Я последний раз увидел там своего дядю Мишу, Михаила Константиновича Клуге. Он был уже тяжело болен, дела его шли плохо, он даже продал или собирался продавать какой-то принадлежавший ему остров. А я вез из Америки в Петербург целый чемодан с едой — сыром, колбасами, копченым мясом, кофе, чаем. Дома продуктов уже почти не было.
В старшем поколении нередкой становилась тяжелая безумная паника. Особенно мучились и боялись те, кто недавно ощущали себя людьми обеспеченными. Огромные вклады, рожденные не столько бережливостью, сколько дефицитом — некуда было тратить, — превращались в пыль. Мне рассказали про некоего отставного генерала, профессора, известного инженера, забившего не только холодильник и морозильную камеру, но и книжные шкафы маслом, крупами, макаронами. Запасы гнили, жучки и крысы радовались.
Лишь в следующем, 1992-м эта сторона жизни решительно (и тоже пугающе) изменилась.
Отпустили цены.
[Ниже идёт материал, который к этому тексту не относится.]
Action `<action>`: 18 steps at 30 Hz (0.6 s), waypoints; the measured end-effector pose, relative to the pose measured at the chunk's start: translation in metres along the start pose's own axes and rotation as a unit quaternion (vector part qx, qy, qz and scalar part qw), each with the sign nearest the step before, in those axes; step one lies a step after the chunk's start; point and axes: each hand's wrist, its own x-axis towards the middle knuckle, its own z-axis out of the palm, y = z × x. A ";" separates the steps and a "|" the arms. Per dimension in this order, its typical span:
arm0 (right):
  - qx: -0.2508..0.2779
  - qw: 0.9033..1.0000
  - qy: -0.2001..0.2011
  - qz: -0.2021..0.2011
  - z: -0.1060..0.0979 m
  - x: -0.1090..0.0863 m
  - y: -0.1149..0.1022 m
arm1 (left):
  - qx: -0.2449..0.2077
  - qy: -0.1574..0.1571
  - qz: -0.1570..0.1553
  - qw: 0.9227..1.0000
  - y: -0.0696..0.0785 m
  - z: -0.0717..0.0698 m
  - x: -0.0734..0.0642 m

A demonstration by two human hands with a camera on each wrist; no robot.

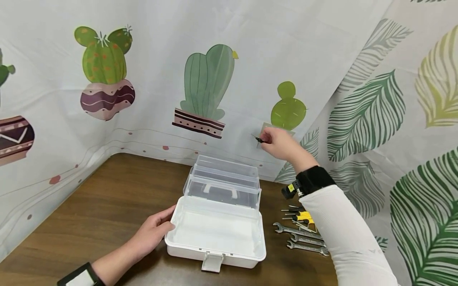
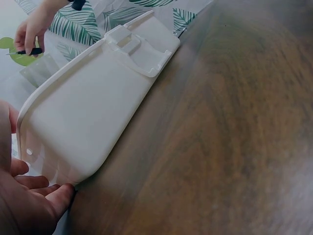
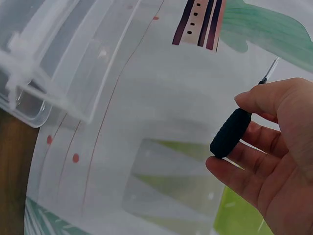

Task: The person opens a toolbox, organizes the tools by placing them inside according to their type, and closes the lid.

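A white toolbox sits on the table with its clear lid raised and folded back. Its latch flap hangs out at the front, and its white base holds nothing that I can see. My left hand grips the box's left end, thumb at the rim; in the left wrist view its fingers bend round the end wall. Up by the wall cloth, right of the lid, my right hand pinches a small screwdriver by its black ribbed handle, its thin shaft pointing away from the palm.
Right of the box lie several open-end wrenches in a row. Beyond them are screwdrivers with yellow handles, partly under the right forearm. A printed cloth with cacti hangs behind the brown table.
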 end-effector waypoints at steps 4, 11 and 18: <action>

Помню апрельскую предпасхальную Москву (это был чуть ли не последний мой приезд в столицу, с тех пор я, кажется, там и не бывал), вдоль Тверской по обеим сторонам сплошь стояли складные столы, на которых, как на былых ярмарках, громоздилась всякого рода невидаль — от роскошных колбас и марочных коньяков до сгущенного молока и сигарет «Прима», рядом с которыми лежали блоки «Dunhill». То, что мелькало скромно и случайно в кооперативных ларьках, выплеснулось в обыденную жизнь, превратив небогатое большинство в озлобленных обывателей. Но история необратима, я это понимал. Здесь не будет политических суждений: слишком все это было недавно, а мемуары — не публицистика.
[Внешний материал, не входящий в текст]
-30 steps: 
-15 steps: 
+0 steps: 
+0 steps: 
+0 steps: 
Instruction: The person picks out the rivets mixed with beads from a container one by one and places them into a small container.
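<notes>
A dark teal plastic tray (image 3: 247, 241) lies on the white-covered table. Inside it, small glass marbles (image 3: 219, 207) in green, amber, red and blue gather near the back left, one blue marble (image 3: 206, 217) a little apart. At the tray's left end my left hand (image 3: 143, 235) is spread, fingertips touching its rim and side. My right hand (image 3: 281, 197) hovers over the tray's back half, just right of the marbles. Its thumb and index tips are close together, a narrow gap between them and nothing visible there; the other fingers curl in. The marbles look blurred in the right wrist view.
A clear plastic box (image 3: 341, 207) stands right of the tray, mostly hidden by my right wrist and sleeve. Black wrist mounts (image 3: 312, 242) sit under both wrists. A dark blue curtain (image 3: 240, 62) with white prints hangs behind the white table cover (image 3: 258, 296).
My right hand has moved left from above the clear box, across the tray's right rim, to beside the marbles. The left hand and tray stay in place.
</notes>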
Но в завершение документальных примеров тех таинственных и странных лет — еще один документ: письмо, полученное мною из Бразилии уже в конце 1992 года.
Увидев «странное измятое письмо» и «на марке иностранное почтовое клеймо», я решил, что мне прислали приглашение на какой-нибудь симпозиум. Не тут-то было.
Письмо «гласило»:
«…Я бразилец и живу в Рио-де-Жанейро. Я художник. Изучаю русский язык…»
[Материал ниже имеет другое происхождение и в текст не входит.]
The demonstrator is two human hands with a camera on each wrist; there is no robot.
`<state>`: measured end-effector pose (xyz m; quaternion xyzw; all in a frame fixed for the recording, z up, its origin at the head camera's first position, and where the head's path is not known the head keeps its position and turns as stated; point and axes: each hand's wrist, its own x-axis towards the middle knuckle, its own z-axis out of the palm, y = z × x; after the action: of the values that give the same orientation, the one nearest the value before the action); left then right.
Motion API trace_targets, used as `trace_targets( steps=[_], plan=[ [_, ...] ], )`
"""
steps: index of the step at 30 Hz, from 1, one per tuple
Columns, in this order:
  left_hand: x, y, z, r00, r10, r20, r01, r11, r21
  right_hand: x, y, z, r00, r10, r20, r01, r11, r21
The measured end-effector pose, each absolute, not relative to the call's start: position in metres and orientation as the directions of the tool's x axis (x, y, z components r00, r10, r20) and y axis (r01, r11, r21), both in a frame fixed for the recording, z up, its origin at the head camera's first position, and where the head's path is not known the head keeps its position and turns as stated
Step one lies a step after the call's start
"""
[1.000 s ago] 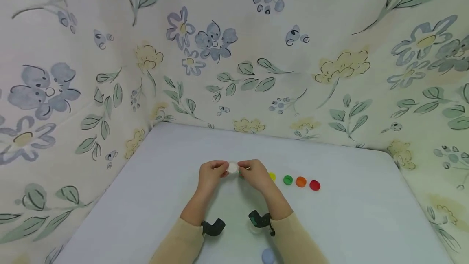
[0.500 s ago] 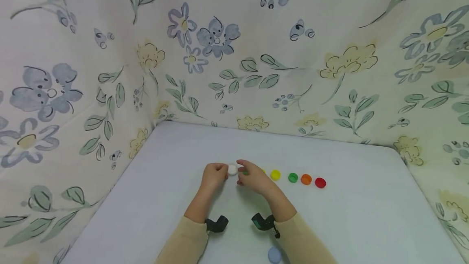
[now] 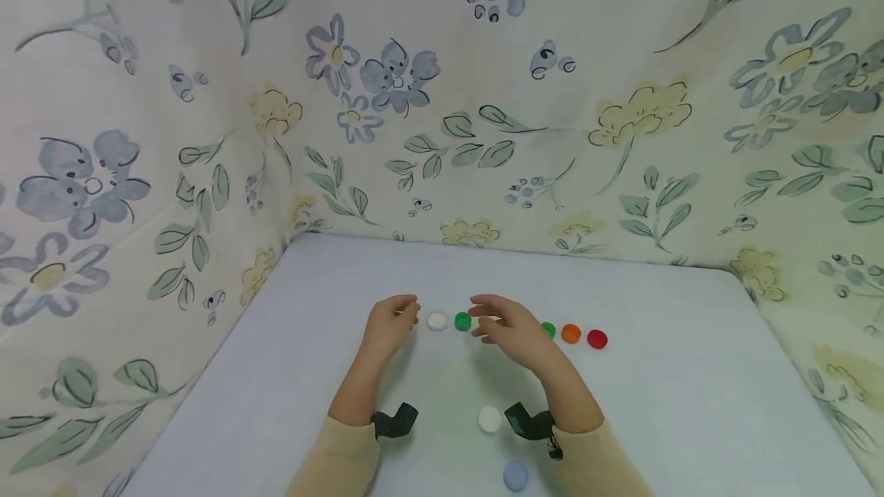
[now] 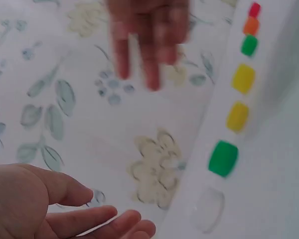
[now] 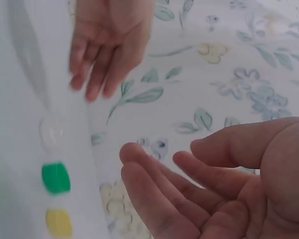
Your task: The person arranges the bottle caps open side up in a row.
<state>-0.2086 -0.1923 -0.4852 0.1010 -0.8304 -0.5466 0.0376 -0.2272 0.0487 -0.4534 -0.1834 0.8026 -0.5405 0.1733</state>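
Observation:
A row of small round plastic caps lies along the table. At its left end is a white cap [image 3: 437, 321], then a green cap [image 3: 463, 321]. My left hand [image 3: 392, 324] is just left of the white cap, fingers loosely bent and holding nothing. To the right of the green cap, my right hand [image 3: 509, 330] hovers with fingers spread, also holding nothing. It hides two yellow caps, which the left wrist view shows as a nearer yellow cap [image 4: 237, 117] and a farther yellow cap [image 4: 243, 78]. A second green cap [image 3: 548, 329] peeks out beside this hand.
Farther right in the row lie an orange cap [image 3: 571, 334] and a red cap [image 3: 597, 339]. Closer to me, between the forearms, are another white cap [image 3: 489, 419] and a pale blue cap [image 3: 515, 475]. Floral cloth [image 3: 442, 190] hangs behind the white table [image 3: 663, 405].
Both hands were at the white cap; they have let go and drawn apart, left hand to the left, right hand to the right. The cap stays at the row's left end.

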Motion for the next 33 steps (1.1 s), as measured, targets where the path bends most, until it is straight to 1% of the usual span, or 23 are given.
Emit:
trace_targets(
  steps=[3,5,7,9,11,15,18,21,24,26,33],
  plan=[
    [-0.193,-0.189,-0.48,-0.985,-0.148,-0.084,-0.13,0.333,0.934,-0.214,0.075,-0.459,-0.874,-0.468,-0.128,-0.078,0.398,-0.914],
    [-0.182,-0.184,-0.481,-0.991,-0.057,-0.12,-0.133,0.345,0.929,-0.205,0.089,-0.466,-0.864,-0.476,-0.165,-0.077,0.447,-0.891],
    [-0.172,-0.179,-0.485,-0.985,0.065,-0.163,-0.125,0.391,0.912,-0.199,0.1,-0.474,-0.846,-0.495,-0.2,-0.076,0.482,-0.873],
    [-0.167,-0.172,-0.49,-0.964,0.188,-0.19,-0.089,0.442,0.893,-0.195,0.105,-0.482,-0.824,-0.522,-0.22,-0.096,0.511,-0.854],
    [-0.166,-0.166,-0.495,-0.94,0.286,-0.184,-0.033,0.463,0.886,-0.193,0.106,-0.489,-0.802,-0.554,-0.224,-0.123,0.52,-0.846],
    [-0.169,-0.155,-0.502,-0.893,0.42,-0.164,0.048,0.45,0.892,-0.19,0.098,-0.496,-0.77,-0.598,-0.221,-0.176,0.532,-0.828],
    [-0.17,-0.147,-0.509,-0.851,0.502,-0.155,0.101,0.446,0.889,-0.184,0.095,-0.498,-0.763,-0.607,-0.225,-0.203,0.555,-0.807],
    [-0.167,-0.136,-0.517,-0.822,0.55,-0.148,0.155,0.467,0.87,-0.175,0.097,-0.502,-0.769,-0.597,-0.229,-0.216,0.58,-0.786],
    [-0.167,-0.136,-0.517,-0.827,0.553,-0.105,0.219,0.489,0.844,-0.174,0.089,-0.502,-0.781,-0.59,-0.206,-0.246,0.593,-0.767],
    [-0.166,-0.137,-0.517,-0.828,0.554,-0.089,0.24,0.494,0.836,-0.172,0.086,-0.503,-0.792,-0.579,-0.192,-0.261,0.605,-0.752],
    [-0.162,-0.138,-0.522,-0.832,0.546,-0.097,0.201,0.461,0.864,-0.167,0.087,-0.511,-0.811,-0.558,-0.175,-0.247,0.599,-0.762]
  ],
)
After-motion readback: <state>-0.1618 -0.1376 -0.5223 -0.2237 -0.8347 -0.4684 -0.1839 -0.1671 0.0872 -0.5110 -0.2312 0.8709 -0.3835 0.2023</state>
Далее сообщалось, что бразилец прочел мою книжку тридцатилетней давности, полюбил ее и хочет поделиться сокровенным:
«Здесь, в Бразилии, мы живем в капиталистическом строе. Экологическая ситуация нехороша. Трудно жить… Помощи государства нет. Мы живем без руля и без ветрил.
Вы теперь тоже капиталисты. Это трудно понимать. Мы удивлены. Думали, что это невозможно. Вы прожили жизнь в социалистическом обществе. Что чувствуете сейчас? Вернуться к социализму возможно?..
В первые дни сентября приехали из России Нина Андреева и ее муж, члены Коммунистической партии Большевиков города Ленинграда, Виктор Анпилов, член Коммунистической партии города Москвы, и другой человек, которого я не узнал. Они прочли лекции о настоящих политических событиях в СССР…»
Бедный неведомый Луис Альберто Маркес, таинственный «мулат в белых штанах» и поклонник Нины Андреевой. Каким чудом возник он в моей жизни?!
В конце 1990-х, начиная эту — последнюю — главу, я был прав, сомневаясь, что смогу поместить в нее почти целое десятилетие. После девяностого — целая жизнь. Два путча, жизнь переменилась, миновало три моих «юбилея».
Девяностые годы стремительно и небрежно забываются, а вот писать о них воспоминания, оказывается, труднее, чем о далеком прошлом. Воспоминания — не хроника смутного времени.
Я понял наконец нехитрую истину, о которой много говорил, не сделав ее до конца своею: все в тебе самом. Никакие события в мире, ни политический строй, ни нравы, ни степень свободы — ничто не имеет значения рядом с тем, что происходит «внутри самого себя». Конечно, человек слаб и боязлив: быть свободным в несвободном мире способен лишь тот, кто отважен, силен душой и телом. Но быть свободным и независимым в мире, где запреты рухнули или, во всяком случае, сильно пошатнулись, тоже не просто, и к тому же зависит от каждого в отдельности — тут не спасет никакое «возьмемся за руки, друзья».